Directions for this task: Only the lines below from the one containing "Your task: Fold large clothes" through the one containing "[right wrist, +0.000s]" belong in the answer, set down exactly, with the pictures left out.
--- Recorded data Enclosed Below ---
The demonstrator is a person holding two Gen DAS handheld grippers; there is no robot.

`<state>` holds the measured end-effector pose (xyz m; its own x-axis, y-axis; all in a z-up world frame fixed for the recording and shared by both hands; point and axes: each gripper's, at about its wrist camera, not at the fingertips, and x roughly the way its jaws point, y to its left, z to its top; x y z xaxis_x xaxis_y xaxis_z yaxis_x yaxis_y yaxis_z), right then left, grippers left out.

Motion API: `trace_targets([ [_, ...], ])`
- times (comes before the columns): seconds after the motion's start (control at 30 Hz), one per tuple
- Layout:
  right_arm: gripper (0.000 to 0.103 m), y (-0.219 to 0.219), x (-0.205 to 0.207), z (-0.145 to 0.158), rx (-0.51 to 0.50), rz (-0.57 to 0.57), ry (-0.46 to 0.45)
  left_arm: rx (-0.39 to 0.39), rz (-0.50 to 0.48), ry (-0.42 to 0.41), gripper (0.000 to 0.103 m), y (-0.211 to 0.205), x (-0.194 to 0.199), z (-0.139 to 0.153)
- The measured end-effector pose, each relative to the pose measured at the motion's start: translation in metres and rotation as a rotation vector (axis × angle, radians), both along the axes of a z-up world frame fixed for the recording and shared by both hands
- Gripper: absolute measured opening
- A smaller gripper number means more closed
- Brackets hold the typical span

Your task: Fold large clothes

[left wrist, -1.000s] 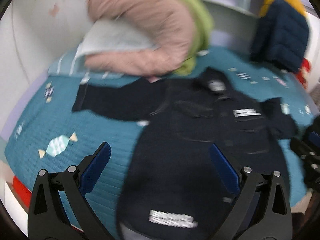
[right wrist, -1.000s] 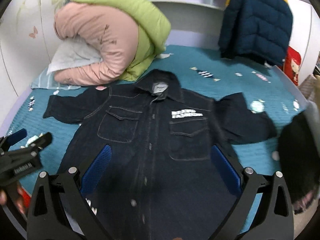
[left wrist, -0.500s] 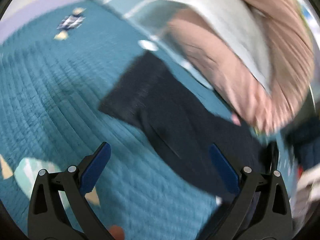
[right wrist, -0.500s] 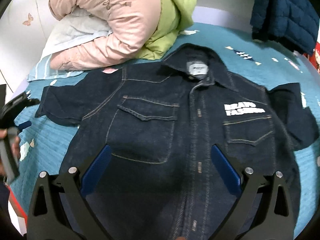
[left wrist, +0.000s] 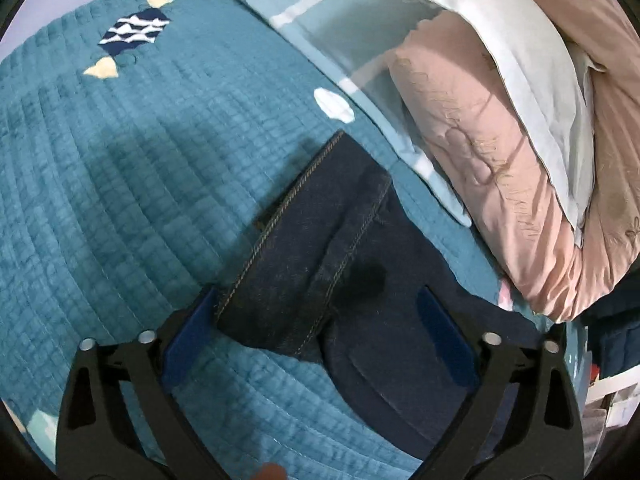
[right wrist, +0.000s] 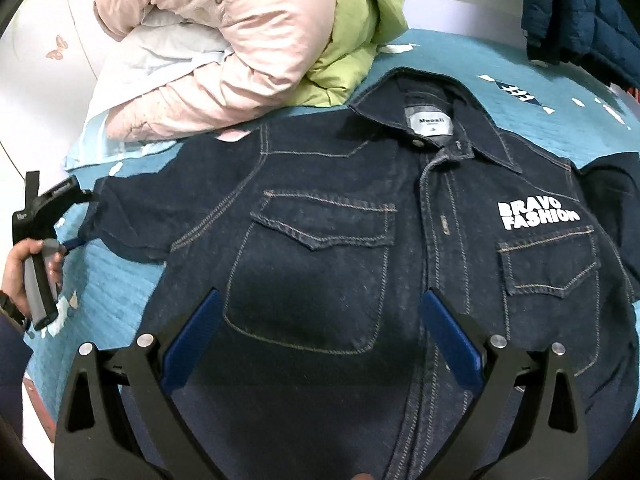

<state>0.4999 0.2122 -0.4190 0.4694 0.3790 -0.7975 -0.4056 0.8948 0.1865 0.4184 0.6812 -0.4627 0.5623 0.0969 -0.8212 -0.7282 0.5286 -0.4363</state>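
A dark denim shirt (right wrist: pixel 360 264) with white "BRAVO FASHION" lettering lies face up, buttoned and spread flat on a teal quilted bedspread (left wrist: pixel 120 200). Its left sleeve (left wrist: pixel 304 240) reaches out toward the pillow. My left gripper (left wrist: pixel 316 308) hovers low over that sleeve's cuff with its jaws closing. The cuff lies between the blue pads (left wrist: pixel 188 336), which are still wide apart. In the right wrist view a hand holds the left gripper (right wrist: pixel 86 220) at the sleeve's end. My right gripper (right wrist: pixel 320 312) stands open just above the shirt's chest pocket, with nothing gripped.
A rolled pink and green duvet (right wrist: pixel 248 48) and a pale blue pillow (left wrist: pixel 360 40) sit at the bed's head, touching the shirt's shoulder. A navy puffer jacket (right wrist: pixel 580 12) hangs at the back right. A white wall (right wrist: pixel 36 80) borders the bed on the left.
The left gripper swung from over the shirt's body to the left sleeve, dropped close to the cuff, and its jaws narrowed a little. The right gripper came down nearer the shirt front.
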Motion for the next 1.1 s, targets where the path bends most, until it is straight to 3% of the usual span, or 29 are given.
trace_targets([
  [0.07,0.096,0.004,0.003,0.000,0.014,0.001,0.002,-0.007,-0.016,-0.010,0.071,-0.004,-0.002,0.001],
  [0.17,0.096,0.012,0.008,0.002,0.045,0.013,0.002,0.009,-0.052,0.001,0.037,-0.014,-0.002,0.005],
  [0.23,0.095,0.017,0.012,0.002,0.077,0.025,0.003,0.007,-0.079,-0.046,0.032,-0.019,-0.010,0.014],
  [0.3,0.075,0.025,0.018,0.001,0.108,0.034,0.012,0.036,-0.103,-0.088,0.029,-0.023,-0.011,0.027],
  [0.37,0.039,0.038,0.026,-0.002,0.131,0.057,0.040,0.067,-0.125,-0.151,0.027,-0.032,-0.022,0.052],
  [0.43,0.016,0.053,0.037,-0.009,0.174,0.093,0.084,0.103,-0.144,-0.229,0.022,-0.046,-0.038,0.084],
  [0.57,0.006,0.087,0.053,-0.024,0.245,0.151,0.191,0.191,-0.209,-0.320,0.015,-0.078,-0.058,0.139],
  [0.67,0.006,0.114,0.057,-0.043,0.234,0.176,0.285,0.260,-0.285,-0.380,0.014,-0.111,-0.052,0.174],
  [0.73,0.002,0.120,0.063,-0.066,0.198,0.132,0.340,0.317,-0.344,-0.365,0.014,-0.137,-0.040,0.185],
  [0.8,0.002,0.113,0.067,-0.066,0.262,0.121,0.371,0.349,-0.354,-0.328,0.015,-0.150,-0.028,0.184],
  [0.9,0.006,0.097,0.062,-0.048,0.295,0.138,0.347,0.315,-0.309,-0.258,0.018,-0.143,-0.019,0.165],
  [0.97,0.009,0.079,0.058,-0.035,0.319,0.149,0.331,0.317,-0.232,-0.184,0.035,-0.127,-0.021,0.142],
  [1.1,0.009,0.036,0.051,-0.020,0.316,0.128,0.286,0.242,-0.160,-0.061,0.045,-0.088,-0.024,0.090],
])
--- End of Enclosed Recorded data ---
Exercise answer:
Your task: Fold large clothes

[left wrist, -1.000s] 
[right wrist, -1.000s] 
[left wrist, -0.500s] 
[right wrist, -0.500s] 
[left wrist, +0.000s] 
[right wrist, +0.000s] 

The exercise is complete.